Чем же больше всего недовольны Ильф и Петров?
Критикой.
В конце этого блестящего выступления — важнейшие мысли, вот они: «У нас в литературе создана школьная обстановка. Писателям беспрерывно ставят отметки (читатель понимает, конечно, что не только писателям. — Г. Г.). Пленумы носят характер экзаменов, где руководители Союза перечисляют фамилии успевающих и неуспевающих, делают полугодовые и годовые выводы.
Успевающим деткам выдаются награды, а неуспевающим читают суровую нотацию, так сказать, отповедь. Неуспевающие плачут и ученическими голосами обещают, что они больше не будут. Один автор так и написал недавно в „Литературной газете“ — „Вместе с Пильняком я создал роман под названием ‘Мясо’. Товарищи, я больше никогда не буду“. (Смех, аплодисменты.) Но от этого не легче. Совестно, что существует обстановка, в которой могут появиться такие письма. Было бы лучше, если бы с таким заявлением выступил издатель, напечатавший этот литературный шницель. (Смех, аплодисменты.) Впрочем, он, наверное, сейчас выйдет и тоже скажет, что больше не будет. Обязательно выйдет. Вот увидите! То, что он выйдет сюда и покается, — это очень приятно. Но гораздо приятнее было бы, если бы он в свое время по рукописи понял, что книга плохая».
И дальше — самое главное: «Но что поделаешь! Люди отвыкли самостоятельно думать, в надежде, что кто-то за них все решит. В Союзе, в журналах, в издательствах не любят брать на себя ответственность. Попробуйте оставить издателя или критика на два часа наедине с книгой, которую еще никто не похвалил и не обругал. (Смех.)
(Голос: „Он не останется“.)
Он же выйдет из этой комнаты поседевшим от ужаса. (Смех, аплодисменты.) Он не знает, что делать с этой книгой. Он плохо разбирается в искусстве. От неуменья правильно оценить книгу литература страдает.
(Голоса: „Правильно“.)»
Нет надобности говорить о мужестве авторов: обратите внимание, в каком году все произнесено.
Но о существе дела сказать необходимо. Как видим, критики привыкли действовать скопом, держать нос по ветру; их деятельность сводилась, в основном, к потаканию взглядам, витающим в воздухе и высказанным «авторитетами», — к простому их «воспроизводству»; какое уж тут собственное мнение… да и небезопасно.

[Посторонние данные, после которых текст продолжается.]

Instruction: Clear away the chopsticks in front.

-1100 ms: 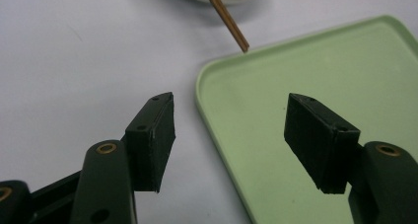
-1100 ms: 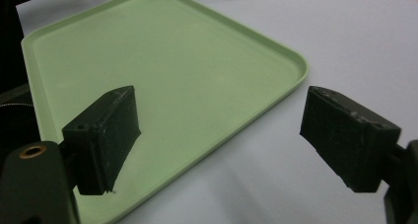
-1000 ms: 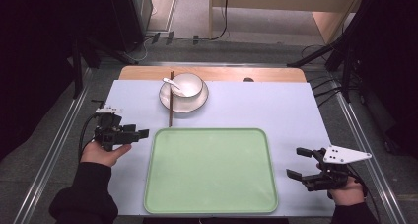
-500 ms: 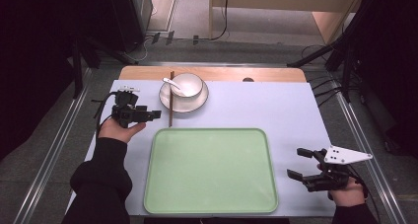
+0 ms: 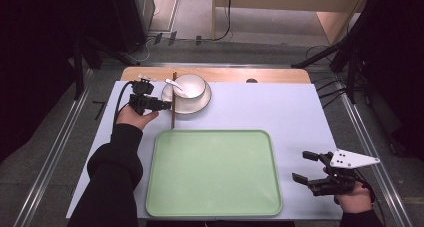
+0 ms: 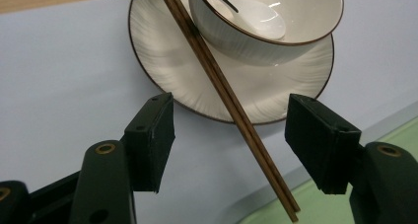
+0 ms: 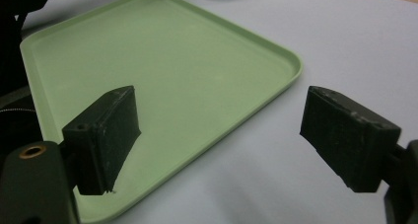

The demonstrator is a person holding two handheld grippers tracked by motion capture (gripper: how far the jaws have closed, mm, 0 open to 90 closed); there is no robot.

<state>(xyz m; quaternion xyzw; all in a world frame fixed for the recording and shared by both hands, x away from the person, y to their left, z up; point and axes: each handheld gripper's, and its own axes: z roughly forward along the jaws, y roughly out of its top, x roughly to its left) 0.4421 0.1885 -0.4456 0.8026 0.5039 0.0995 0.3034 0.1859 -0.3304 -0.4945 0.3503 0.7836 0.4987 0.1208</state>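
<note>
A pair of dark wooden chopsticks (image 5: 173, 105) leans on the left rim of a white plate (image 5: 202, 105) at the back of the table. On the plate stands a white bowl (image 5: 192, 89) with a white spoon (image 5: 176, 86) in it. My left gripper (image 5: 163, 105) hovers just left of the chopsticks. In the left gripper view its jaws stand open (image 6: 230, 131) on either side of the chopsticks (image 6: 231, 99), with neither pad touching them. My right gripper (image 5: 304, 167) rests open near the front right, beside the green tray (image 5: 215, 173), with nothing between its pads (image 7: 217, 130).
The green tray (image 7: 162, 81) takes up the table's front middle. A pale blue mat (image 5: 280, 112) covers the tabletop, with a wooden strip (image 5: 225, 74) along its back edge. A metal rail (image 5: 365, 137) runs along the right side of the table.
My left hand has travelled from the table's left edge towards the back and right, up to the chopsticks and plate. The right gripper has stayed where it was.
</note>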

Гилельс в этом смысле, как никто другой, был отлично известен критике, с ним просто, — все ясно, давно устоялось. Ведь было указано…
И, конечно, никакие рассуждения об эволюции — любимое и дозволенное занятие критиков по отношению к нему — не меняли ничего. О главном же — о том, что представлял собой Гилельс, кем он был, — принята этакая фигура умолчания. Мало кто решится высказываться самостоятельно, да и где взять личное, собственное мнение, раз отвыкли, не приучены… И выгоды никакой, чего ради лезть на рожон… Так продолжалось очень долго…

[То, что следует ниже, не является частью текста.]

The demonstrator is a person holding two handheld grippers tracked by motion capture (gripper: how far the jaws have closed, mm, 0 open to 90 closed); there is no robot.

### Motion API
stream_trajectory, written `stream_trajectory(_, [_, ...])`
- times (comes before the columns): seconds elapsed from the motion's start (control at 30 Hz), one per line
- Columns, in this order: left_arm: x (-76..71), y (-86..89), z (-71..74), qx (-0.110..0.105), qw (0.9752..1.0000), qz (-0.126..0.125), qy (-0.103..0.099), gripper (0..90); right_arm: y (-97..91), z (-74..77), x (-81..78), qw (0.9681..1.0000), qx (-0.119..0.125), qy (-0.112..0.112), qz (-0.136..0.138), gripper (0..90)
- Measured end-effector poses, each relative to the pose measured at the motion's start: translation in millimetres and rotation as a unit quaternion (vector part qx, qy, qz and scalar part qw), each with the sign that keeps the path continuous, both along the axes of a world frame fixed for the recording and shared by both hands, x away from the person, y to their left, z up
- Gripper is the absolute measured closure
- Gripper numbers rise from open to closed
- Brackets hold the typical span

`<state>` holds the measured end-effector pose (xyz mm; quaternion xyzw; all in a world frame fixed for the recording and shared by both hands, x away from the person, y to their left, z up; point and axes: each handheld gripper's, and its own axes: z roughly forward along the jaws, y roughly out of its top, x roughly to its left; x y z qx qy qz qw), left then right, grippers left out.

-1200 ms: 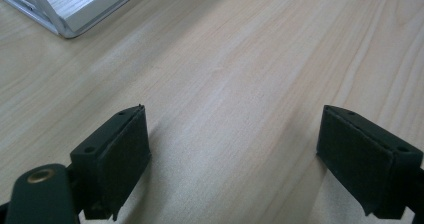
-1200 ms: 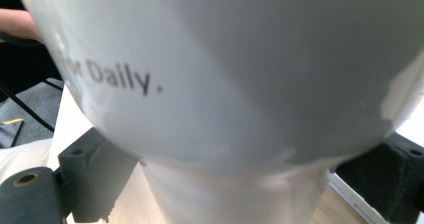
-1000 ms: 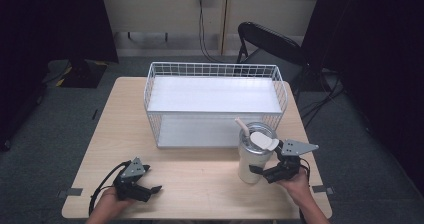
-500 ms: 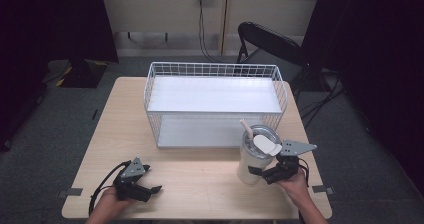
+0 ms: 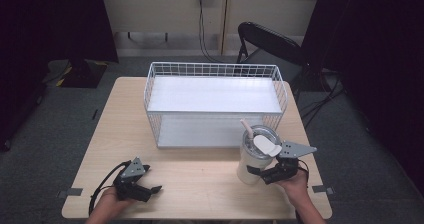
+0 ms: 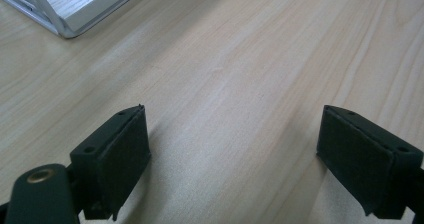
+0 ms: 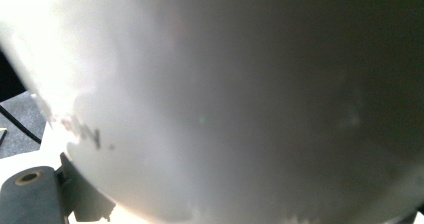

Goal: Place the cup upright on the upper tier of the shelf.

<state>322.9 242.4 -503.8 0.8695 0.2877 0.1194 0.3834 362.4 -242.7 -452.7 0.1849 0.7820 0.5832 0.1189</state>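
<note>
A white tumbler (image 5: 251, 165) with a clear lid and a straw stands at the table's front right, just in front of the wire basket. My right gripper (image 5: 256, 173) is shut on the tumbler's lower body, a hand behind it. In the right gripper view the tumbler's white wall (image 7: 250, 99) sits right against the camera, with one jaw at the bottom left. At the front left, my left gripper (image 5: 150, 189) rests low on the table. It is open, with bare wood between its jaws (image 6: 232, 154).
A white wire basket (image 5: 215, 70) with a white shelf board stands across the middle and back of the wooden table (image 5: 200, 176). Its corner (image 6: 65, 14) shows in the left gripper view. A black folding chair (image 5: 270, 39) stands behind the table at the right.
The tumbler in the right gripper has shifted very slightly to the right. The left gripper has stayed where it was.
</note>
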Motion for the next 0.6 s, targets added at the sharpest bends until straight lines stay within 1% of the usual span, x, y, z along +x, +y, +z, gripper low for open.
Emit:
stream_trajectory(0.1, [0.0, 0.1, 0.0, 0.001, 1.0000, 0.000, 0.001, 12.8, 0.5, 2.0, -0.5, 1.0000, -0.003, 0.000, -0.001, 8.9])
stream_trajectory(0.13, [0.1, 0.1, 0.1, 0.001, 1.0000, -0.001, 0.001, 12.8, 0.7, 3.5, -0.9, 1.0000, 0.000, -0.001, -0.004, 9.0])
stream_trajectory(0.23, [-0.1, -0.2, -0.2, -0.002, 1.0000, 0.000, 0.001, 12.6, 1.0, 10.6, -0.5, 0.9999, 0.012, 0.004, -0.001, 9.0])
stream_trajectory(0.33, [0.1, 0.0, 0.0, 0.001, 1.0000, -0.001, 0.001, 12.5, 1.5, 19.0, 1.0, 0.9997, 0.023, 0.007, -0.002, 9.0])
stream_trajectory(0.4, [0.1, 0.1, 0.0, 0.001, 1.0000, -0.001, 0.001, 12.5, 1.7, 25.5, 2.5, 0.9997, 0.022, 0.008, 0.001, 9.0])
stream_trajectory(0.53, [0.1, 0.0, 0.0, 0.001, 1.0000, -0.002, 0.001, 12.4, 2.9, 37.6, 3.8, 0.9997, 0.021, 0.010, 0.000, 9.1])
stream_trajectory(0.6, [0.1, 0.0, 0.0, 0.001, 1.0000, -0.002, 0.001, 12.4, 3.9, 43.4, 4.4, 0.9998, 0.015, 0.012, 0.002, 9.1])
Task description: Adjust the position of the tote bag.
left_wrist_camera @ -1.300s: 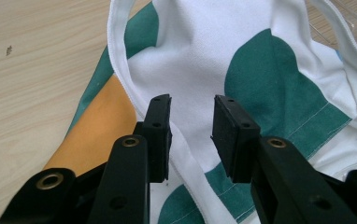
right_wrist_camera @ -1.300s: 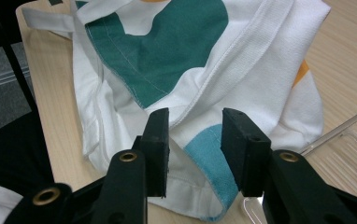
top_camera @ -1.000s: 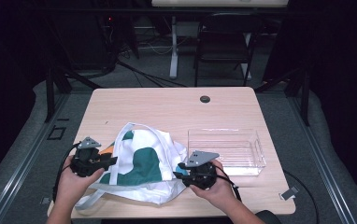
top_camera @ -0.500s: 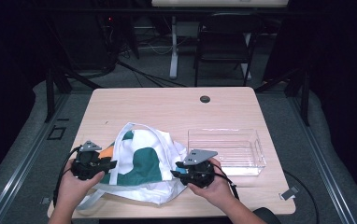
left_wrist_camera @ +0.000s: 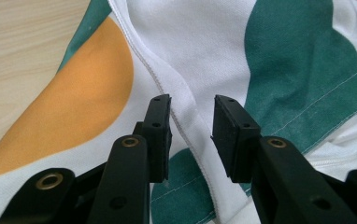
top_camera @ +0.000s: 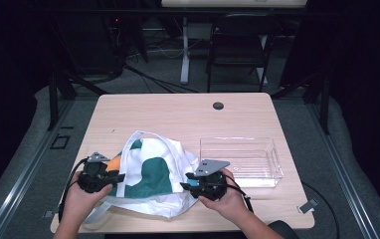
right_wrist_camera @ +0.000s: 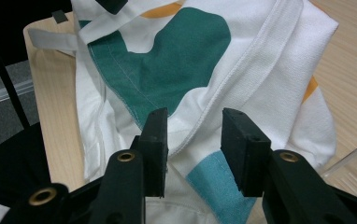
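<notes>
High view showed a white cloth bag (top_camera: 150, 174) with green and orange patches lying crumpled on the near part of a wooden table (top_camera: 178, 117). A clear plastic tray (top_camera: 240, 159) stood just to the right of the bag, close to its edge. A small black disc (top_camera: 218, 105) sat well beyond the bag, toward the far edge of the table.

The left gripper (top_camera: 109, 178) was at the bag's left side, over the orange patch, held in the person's left hand (top_camera: 81, 196). In the left gripper view its jaws stood apart, and one of the bag's white straps (left_wrist_camera: 179, 100) ran between them; the pads were not pressing on it.

The right gripper (top_camera: 188, 185) was at the bag's right edge, between bag and tray, held in the right hand (top_camera: 228, 199). Its jaws had just been opening. In the right gripper view a stitched white band of the bag (right_wrist_camera: 242, 70) ran down between the pads, with a light blue patch (right_wrist_camera: 216, 186) below; the pads stood clear of the cloth.
</notes>
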Tool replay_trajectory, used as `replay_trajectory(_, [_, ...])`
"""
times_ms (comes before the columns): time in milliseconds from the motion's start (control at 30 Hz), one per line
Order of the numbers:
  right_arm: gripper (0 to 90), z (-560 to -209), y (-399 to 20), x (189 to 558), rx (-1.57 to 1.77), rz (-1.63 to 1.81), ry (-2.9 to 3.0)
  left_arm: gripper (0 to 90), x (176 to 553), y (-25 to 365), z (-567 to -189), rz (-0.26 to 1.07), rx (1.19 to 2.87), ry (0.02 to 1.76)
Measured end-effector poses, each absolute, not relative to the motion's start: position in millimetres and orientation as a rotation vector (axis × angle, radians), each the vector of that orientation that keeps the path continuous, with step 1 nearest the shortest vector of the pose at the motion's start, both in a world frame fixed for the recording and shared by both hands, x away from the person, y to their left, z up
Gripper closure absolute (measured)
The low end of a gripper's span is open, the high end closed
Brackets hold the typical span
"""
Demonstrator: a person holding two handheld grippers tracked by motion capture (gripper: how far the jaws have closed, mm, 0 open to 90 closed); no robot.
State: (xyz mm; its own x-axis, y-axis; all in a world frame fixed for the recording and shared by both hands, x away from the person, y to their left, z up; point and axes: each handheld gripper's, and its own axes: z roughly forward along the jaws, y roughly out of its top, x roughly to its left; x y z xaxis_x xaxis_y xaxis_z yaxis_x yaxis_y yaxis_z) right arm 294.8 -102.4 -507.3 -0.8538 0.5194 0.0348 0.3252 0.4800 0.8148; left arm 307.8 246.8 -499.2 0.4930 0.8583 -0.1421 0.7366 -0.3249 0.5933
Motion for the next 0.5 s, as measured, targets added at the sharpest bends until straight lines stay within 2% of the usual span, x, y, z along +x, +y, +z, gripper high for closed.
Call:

Искусство Гилельса — точнее, отношение к нему — стало как бы лакмусовой бумажкой, определяющей и честность критика, и, что немаловажно, его компетентность. Но и сегодня очень многие, прослушав в одиночестве гилельсовские записи, выбегают из комнаты в ужасе: они не знают, как к этому отнестись… Они плохо разбираются в искусстве… Если же вдруг обнаружится, что услышанное не совсем совпало с тем, что они «знали», — еще хуже… Что делать?.. Поседеешь тут…

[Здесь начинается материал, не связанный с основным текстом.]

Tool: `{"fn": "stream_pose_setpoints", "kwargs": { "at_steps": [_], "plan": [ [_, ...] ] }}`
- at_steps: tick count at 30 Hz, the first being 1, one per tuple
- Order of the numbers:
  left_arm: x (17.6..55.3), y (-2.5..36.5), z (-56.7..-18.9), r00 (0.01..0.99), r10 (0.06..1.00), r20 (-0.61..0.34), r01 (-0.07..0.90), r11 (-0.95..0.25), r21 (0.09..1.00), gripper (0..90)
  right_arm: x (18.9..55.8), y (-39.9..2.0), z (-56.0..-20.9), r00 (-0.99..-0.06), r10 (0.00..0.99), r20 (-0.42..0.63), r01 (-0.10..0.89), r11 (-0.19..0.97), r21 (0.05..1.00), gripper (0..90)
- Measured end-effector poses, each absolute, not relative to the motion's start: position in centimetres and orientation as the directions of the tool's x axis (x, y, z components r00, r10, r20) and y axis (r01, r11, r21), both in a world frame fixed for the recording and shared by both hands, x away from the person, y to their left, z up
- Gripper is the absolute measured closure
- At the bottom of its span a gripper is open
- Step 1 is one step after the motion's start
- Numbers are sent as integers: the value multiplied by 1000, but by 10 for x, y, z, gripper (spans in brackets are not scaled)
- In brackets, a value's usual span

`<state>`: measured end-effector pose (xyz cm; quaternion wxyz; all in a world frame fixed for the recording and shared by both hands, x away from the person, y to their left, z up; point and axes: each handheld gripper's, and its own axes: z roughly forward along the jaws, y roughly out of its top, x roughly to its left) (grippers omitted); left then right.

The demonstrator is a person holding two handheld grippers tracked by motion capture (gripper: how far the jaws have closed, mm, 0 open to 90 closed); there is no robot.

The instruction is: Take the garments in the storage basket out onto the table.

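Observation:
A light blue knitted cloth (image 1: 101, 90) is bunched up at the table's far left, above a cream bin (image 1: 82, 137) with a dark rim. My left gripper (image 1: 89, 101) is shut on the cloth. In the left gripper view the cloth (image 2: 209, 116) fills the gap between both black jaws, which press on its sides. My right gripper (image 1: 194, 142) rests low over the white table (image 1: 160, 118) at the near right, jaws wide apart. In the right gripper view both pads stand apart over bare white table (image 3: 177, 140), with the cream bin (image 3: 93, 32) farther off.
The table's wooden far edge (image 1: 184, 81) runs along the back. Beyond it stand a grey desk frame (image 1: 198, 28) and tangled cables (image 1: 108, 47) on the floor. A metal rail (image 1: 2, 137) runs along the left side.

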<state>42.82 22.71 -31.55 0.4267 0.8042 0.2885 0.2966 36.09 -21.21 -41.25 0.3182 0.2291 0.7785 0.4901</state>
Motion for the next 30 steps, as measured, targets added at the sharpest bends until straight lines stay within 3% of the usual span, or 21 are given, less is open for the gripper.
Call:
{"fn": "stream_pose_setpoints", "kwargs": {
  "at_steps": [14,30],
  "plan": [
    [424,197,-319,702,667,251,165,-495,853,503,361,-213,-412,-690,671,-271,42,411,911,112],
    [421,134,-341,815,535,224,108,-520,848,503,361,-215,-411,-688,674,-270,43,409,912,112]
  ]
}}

А пока последуем за Гилельсом в Одессу; ему еще предстоит окончить консерваторию.
Разумеется, концертирование было необходимо такому артисту: оно приносило «навыки», отшлифовывало мастерство. Без такого совершенствования не может быть «действующего» пианиста. В этом смысле он, пожалуй, и потерял. Но отдых от изматывающих концертов — коль скоро их количество переходило разумные пределы — был ему необходим. Рейнгбальд надежно оберегала его от происков концертных организаций — только с ее ведома можно было заполучить Гилельса. И он сам категорически отвергал поступавшие отовсюду предложения, выходя на сцену лишь в редчайших случаях.